GOTO is a vendor independent international software development conference with more that 90 top speaker and 1300 attendees. The conference cover topics such as .Net, Java, Open Source, Agile, Architecture and Design, Web, Cloud, New Languages and Processes

Mike Long, Praqma Norway

Mike Long

Biography: Mike Long

Mikes specialties include coaching and mentoring teams to adopt modern technical practices in complex embedded and legacy environments.
Mike has more than 10 years of professional software engineering experience, working in a variety of cultures and business domains. He has developed software for every type of embedded system, from 8-bit micro controllers, 24-bit DSPs, to 32 bit and SOCs. He considers software as a craft, and enjoy sharing the pursuit of technical excellence with fellow professionals.  Mike organizes the Oslo Embedded Software meetup group and the Embedded/IoT track at the NDC conference in Oslo.
 
Twitter: @meekrosoft

Presentation: Continuous Delivery for Embedded Systems

Track: Fast and Continous Delivery / Time: Monday 17:00 - 17:50 / Location: Grandball

Continuous Delivery is all the rage, but many of the practices are not applied in the embedded world because the literature seems to focus on the web development community. That is a great shame, because there is a great deal we can apply on our embedded software development projects. This talk will show you how to apply some of the key techniques, such as embedded versioning and software traceability, embedded continuous delivery pipelines, acceptance testing with hardware, automatic deployment to hardware, continuous deployment. Beyond that, the talk will show some real-life examples of companies who are at the leading edge of this adoption.

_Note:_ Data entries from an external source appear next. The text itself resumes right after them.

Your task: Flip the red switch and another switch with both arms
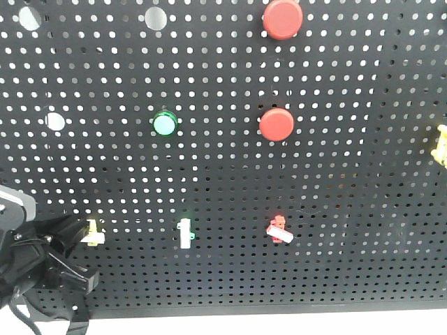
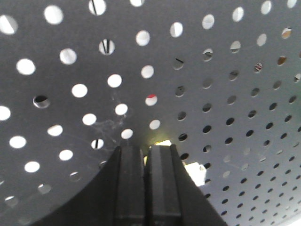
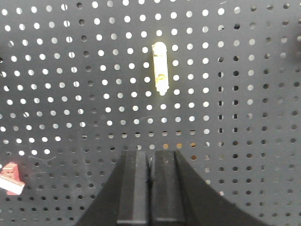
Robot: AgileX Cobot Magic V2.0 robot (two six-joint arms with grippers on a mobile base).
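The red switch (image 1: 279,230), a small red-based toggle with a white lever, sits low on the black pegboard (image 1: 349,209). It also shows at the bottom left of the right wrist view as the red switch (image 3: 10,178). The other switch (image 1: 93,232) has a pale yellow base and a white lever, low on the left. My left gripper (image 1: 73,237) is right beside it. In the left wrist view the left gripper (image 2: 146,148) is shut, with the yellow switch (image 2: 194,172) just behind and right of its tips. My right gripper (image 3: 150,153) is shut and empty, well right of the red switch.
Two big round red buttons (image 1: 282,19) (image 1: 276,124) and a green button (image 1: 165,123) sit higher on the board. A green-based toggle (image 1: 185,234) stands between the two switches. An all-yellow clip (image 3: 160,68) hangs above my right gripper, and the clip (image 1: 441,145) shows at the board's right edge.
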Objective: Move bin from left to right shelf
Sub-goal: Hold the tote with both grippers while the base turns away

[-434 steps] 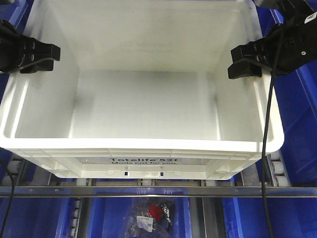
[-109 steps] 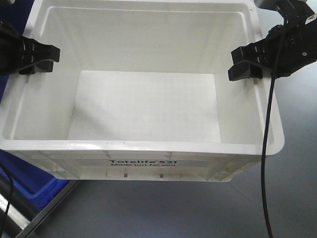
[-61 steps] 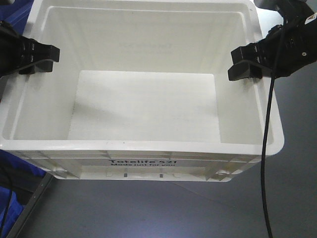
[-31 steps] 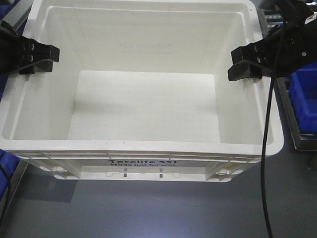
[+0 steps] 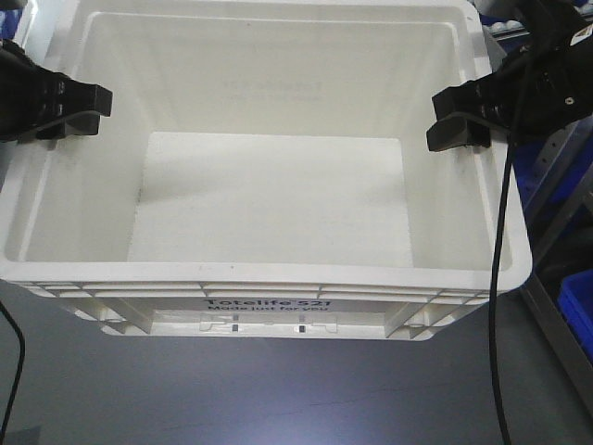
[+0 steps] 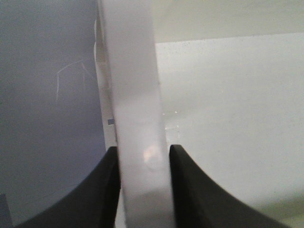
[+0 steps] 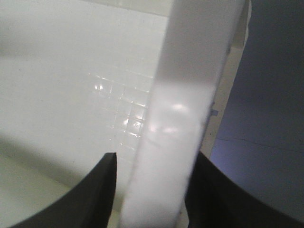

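White bin [image 5: 269, 209] is held up btwn both arms, empty, open top to the front cam, black "Totelife 521" print on the near side wall. The left gripper [image 5: 69, 104] is clamped on the left rim; the wrist cam shows the rim [image 6: 137, 95] pinched btwn two black fingers [image 6: 107, 190], one inside and one outside the wall. Same on the other side: the right gripper [image 5: 460, 120] is closed on the right rim, w/ fingers either side of it in the wrist view. A black cable [image 5: 496, 306] hangs from the right arm across the bin's corner. Below is plain grey floor [image 5: 278, 394], w/ the bin's shadow on it. At the far right edge a metal shelf frame [image 5: 554, 326] w/ blue bins [image 5: 579, 301] behind it.
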Robot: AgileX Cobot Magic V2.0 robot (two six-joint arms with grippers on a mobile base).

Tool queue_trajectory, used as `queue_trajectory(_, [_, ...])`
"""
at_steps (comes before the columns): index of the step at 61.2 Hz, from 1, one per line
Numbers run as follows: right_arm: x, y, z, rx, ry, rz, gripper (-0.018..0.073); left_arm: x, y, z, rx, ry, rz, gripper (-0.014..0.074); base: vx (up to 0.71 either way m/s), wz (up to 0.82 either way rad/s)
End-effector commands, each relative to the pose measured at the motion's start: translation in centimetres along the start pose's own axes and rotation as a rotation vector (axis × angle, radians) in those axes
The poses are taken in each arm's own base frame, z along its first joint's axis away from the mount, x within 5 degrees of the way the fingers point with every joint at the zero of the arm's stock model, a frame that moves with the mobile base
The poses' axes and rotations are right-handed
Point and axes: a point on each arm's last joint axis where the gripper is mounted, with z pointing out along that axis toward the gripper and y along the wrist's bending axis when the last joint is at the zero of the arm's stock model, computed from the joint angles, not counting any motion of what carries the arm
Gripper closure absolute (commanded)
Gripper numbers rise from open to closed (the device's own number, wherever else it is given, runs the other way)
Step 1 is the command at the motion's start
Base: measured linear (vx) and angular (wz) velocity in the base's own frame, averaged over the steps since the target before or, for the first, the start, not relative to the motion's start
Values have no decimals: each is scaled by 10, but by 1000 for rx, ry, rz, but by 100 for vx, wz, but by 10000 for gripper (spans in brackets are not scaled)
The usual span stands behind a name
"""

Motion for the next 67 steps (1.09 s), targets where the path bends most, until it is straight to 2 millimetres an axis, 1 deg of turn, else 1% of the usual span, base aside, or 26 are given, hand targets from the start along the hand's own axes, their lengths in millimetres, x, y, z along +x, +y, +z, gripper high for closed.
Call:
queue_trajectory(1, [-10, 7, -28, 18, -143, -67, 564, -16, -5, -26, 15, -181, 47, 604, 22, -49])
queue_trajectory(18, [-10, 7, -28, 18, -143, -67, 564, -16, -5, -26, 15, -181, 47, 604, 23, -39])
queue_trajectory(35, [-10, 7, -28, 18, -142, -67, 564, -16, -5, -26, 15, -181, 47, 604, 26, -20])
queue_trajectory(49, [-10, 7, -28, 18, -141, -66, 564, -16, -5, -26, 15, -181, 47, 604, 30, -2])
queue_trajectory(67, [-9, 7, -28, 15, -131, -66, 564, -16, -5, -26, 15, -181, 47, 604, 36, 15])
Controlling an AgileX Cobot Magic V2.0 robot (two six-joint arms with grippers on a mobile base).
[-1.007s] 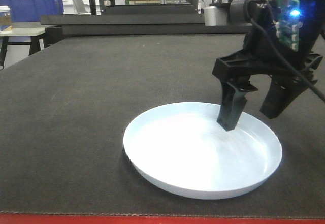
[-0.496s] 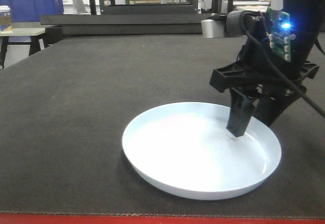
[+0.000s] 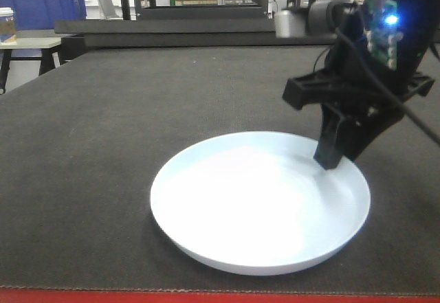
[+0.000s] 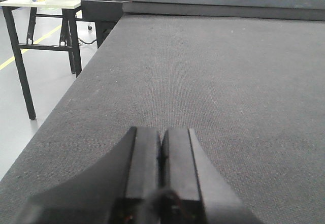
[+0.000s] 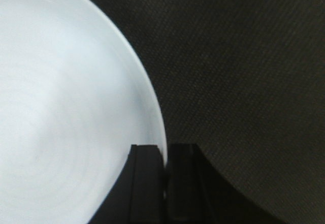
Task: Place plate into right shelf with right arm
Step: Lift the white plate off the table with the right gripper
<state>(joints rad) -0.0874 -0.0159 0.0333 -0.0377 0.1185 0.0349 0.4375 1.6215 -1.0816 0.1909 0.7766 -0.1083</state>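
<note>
Right tool (image 3: 337,157), centre right of the front view: a second ago its two fingers stood apart astride the far right rim of the plate (image 3: 261,203), one inside and one outside. Now you see them drawn narrow and pinching that rim. The right wrist view confirms it, with the pale edge caught between the two black fingers at the bottom of the frame. The plate has slid toward the lower left of the front view and shows more of its face, so you may judge the held edge to be starting up off the desk (image 3: 103,110), while the near side appears to rest there. The grasp reads as made; lift and carry remain, and the shelf shows plainly in no view. Left tool (image 4: 161,173), bottom of its wrist view: fingers pressed together, holding nothing.
</note>
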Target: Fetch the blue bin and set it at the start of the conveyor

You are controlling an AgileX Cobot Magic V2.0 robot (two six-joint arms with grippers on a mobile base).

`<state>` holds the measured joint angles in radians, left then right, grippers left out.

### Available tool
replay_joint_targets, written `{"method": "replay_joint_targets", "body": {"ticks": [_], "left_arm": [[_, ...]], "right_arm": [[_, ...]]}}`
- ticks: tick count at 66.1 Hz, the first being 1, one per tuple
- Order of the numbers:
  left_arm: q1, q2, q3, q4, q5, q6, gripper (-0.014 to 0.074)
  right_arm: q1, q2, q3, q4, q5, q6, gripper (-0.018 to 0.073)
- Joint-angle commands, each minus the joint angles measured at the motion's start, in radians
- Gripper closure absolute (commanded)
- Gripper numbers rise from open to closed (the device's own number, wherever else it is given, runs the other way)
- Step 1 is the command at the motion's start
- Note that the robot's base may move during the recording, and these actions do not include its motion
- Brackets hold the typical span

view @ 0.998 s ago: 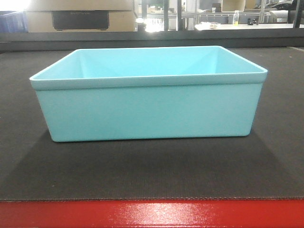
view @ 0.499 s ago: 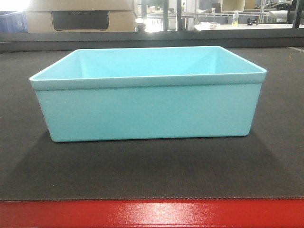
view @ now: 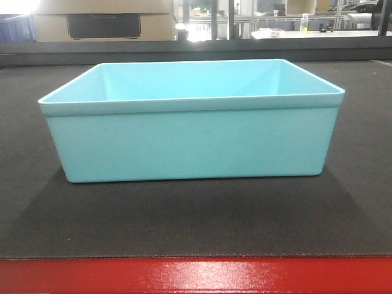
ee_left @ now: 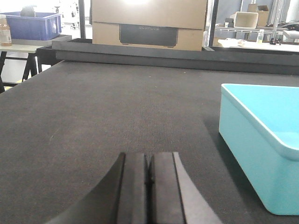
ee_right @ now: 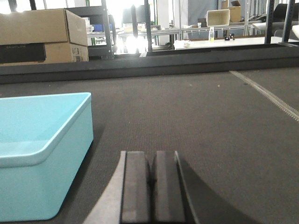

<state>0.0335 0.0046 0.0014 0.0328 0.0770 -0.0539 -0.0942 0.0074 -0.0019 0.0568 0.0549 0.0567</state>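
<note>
The pale turquoise blue bin [view: 191, 139] stands upright and empty on the dark grey woven belt of the conveyor start [view: 184, 220], a little back from the red edge strip [view: 196, 275]. In the left wrist view the blue bin [ee_left: 261, 140] lies to the right of my left gripper [ee_left: 149, 156], which is shut with nothing between its pads and hovers low over the belt. In the right wrist view the blue bin [ee_right: 42, 154] lies to the left of my right gripper [ee_right: 152, 154], also shut and empty. Neither gripper touches the bin.
Cardboard boxes [ee_left: 149, 23] stand beyond the belt's far rail [view: 196, 52]. A dark royal-blue bin [ee_left: 32, 25] sits on a side table at far left. Shelving and tables with a bottle [ee_right: 211, 33] fill the background. A pale seam [ee_right: 266, 95] crosses the belt at right.
</note>
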Motion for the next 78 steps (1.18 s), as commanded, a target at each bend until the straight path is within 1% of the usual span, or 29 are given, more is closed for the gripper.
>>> {"method": "replay_joint_targets", "body": {"ticks": [1,9,78], "left_arm": [[0.003,-0.005,-0.001,-0.007,-0.013,0.000,0.0707],[0.003,-0.005,-0.001,-0.007,-0.013,0.000,0.0707],[0.003,-0.005,-0.001,-0.007,-0.013,0.000,0.0707]], "right_arm": [[-0.020,-0.007,0.002,0.026,-0.003,-0.045,0.0721],[-0.051,-0.007,0.002,0.026,-0.005,-0.050,0.0721],[-0.051,-0.007,0.002,0.026,-0.005,-0.050,0.0721]]}}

Presentation: OpsDev: Designing an automated product company

Track: Solutions Track 2 / Time: Tuesday 17:00 - 17:50 / Location: Børsen

A product company has one purpose of operation: deliver quality products to customers. The value proposition of Devops is to give developers control over IT operations so they have the power to remove bottlenecks and automate quality.  This is great if your product is software, but how does that fit into a world where hardware design, algorithm development and manufacturing all are part of the puzzle?

Answering the following questions from an industrial point of view: How do you develop, control, and maintain an advanced product line of smart HW products? How does Continuous Delivery fit into an organization desigin hardware, software and manufacturing? How do you set-up a quality toolchain that starts with design and ends up in a product at the customers desk?  

This presentation will explore a case study of Novelda, a highly ambitious radar company.